:: Task to carry out ::
What are the lines of the listing below, word for word, from the first down to the one that contains "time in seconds"?

[[ The data, beginning ]]

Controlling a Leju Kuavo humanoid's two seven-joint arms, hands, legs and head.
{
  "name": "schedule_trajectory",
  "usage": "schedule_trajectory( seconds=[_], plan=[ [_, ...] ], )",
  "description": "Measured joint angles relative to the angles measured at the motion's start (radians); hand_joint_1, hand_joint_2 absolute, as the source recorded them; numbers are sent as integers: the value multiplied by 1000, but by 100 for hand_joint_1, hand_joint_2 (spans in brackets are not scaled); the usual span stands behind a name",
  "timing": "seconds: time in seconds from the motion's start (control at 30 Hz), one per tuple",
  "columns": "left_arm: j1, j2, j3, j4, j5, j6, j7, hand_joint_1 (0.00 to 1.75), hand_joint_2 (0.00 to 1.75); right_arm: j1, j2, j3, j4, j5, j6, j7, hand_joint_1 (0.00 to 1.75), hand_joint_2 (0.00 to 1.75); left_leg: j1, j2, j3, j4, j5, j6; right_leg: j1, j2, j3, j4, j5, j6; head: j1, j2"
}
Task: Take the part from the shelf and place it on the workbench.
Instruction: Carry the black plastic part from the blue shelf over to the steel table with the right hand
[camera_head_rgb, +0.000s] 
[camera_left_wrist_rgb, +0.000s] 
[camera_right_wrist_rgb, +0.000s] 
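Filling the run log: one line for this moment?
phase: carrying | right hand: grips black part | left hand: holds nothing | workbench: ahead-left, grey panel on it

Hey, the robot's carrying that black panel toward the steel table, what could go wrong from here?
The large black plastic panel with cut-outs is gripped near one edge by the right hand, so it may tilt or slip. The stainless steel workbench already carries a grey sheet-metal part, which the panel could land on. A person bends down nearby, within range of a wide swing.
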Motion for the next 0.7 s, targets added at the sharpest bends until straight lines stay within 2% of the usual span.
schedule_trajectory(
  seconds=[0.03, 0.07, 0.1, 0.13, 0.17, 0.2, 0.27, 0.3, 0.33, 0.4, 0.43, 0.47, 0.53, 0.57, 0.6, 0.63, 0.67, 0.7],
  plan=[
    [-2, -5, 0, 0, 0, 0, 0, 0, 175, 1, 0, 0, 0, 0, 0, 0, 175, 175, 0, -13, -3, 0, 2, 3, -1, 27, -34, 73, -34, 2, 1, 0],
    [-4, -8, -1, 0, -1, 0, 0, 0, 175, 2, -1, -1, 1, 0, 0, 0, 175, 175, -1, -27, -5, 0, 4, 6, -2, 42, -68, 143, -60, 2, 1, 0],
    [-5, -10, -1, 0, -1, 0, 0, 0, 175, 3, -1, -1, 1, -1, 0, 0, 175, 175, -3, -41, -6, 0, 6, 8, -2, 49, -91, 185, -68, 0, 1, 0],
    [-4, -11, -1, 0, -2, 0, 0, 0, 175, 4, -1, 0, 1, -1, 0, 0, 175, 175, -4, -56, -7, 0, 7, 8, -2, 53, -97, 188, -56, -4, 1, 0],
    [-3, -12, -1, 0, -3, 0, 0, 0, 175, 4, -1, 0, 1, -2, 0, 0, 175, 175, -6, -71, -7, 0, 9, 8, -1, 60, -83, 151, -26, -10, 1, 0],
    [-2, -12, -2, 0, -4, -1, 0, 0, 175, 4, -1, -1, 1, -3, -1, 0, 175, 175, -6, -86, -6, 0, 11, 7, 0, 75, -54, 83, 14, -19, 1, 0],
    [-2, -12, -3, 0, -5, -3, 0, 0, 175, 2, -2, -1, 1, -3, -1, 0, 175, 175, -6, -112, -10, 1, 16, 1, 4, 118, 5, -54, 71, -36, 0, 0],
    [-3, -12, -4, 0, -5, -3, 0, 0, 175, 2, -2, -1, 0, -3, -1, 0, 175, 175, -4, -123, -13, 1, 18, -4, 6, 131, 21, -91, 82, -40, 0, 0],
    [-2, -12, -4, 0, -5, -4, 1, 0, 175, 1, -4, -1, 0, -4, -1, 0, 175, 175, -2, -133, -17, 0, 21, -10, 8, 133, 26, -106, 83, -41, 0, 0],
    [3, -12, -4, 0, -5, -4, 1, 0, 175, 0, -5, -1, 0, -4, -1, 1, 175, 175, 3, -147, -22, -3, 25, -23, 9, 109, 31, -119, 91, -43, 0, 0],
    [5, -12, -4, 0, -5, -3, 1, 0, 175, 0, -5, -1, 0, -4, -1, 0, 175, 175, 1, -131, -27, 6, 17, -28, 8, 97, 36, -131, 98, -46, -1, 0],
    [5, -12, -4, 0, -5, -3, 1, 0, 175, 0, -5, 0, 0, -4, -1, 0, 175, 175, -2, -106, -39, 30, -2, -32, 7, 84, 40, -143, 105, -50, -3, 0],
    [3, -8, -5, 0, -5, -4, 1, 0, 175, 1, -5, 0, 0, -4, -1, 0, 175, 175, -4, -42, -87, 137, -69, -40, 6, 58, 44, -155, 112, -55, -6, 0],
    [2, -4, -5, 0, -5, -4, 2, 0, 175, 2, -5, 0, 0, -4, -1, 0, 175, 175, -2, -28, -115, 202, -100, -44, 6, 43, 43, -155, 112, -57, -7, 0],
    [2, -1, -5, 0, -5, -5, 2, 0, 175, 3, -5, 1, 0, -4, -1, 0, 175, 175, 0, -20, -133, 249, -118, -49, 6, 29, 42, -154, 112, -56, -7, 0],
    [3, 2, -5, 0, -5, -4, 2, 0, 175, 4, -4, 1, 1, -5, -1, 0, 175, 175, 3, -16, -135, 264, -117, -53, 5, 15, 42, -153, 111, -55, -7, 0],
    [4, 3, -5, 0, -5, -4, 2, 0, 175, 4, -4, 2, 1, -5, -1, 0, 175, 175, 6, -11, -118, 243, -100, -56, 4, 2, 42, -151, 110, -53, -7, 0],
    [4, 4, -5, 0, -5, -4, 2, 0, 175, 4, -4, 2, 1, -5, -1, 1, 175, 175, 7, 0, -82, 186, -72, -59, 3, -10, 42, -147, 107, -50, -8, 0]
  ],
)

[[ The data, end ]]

:: Exercise solution ::
Controlling a Leju Kuavo humanoid's two seven-joint arms, hands, legs and head.
{
  "name": "schedule_trajectory",
  "usage": "schedule_trajectory( seconds=[_], plan=[ [_, ...] ], )",
  "description": "Measured joint angles relative to the angles measured at the motion's start (radians); hand_joint_1, hand_joint_2 absolute, as the source recorded them; numbers are sent as integers: the value multiplied by 1000, but by 100 for hand_joint_1, hand_joint_2 (spans in brackets are not scaled); the usual span stands behind a name",
  "timing": "seconds: time in seconds from the motion's start (control at 30 Hz), one per tuple",

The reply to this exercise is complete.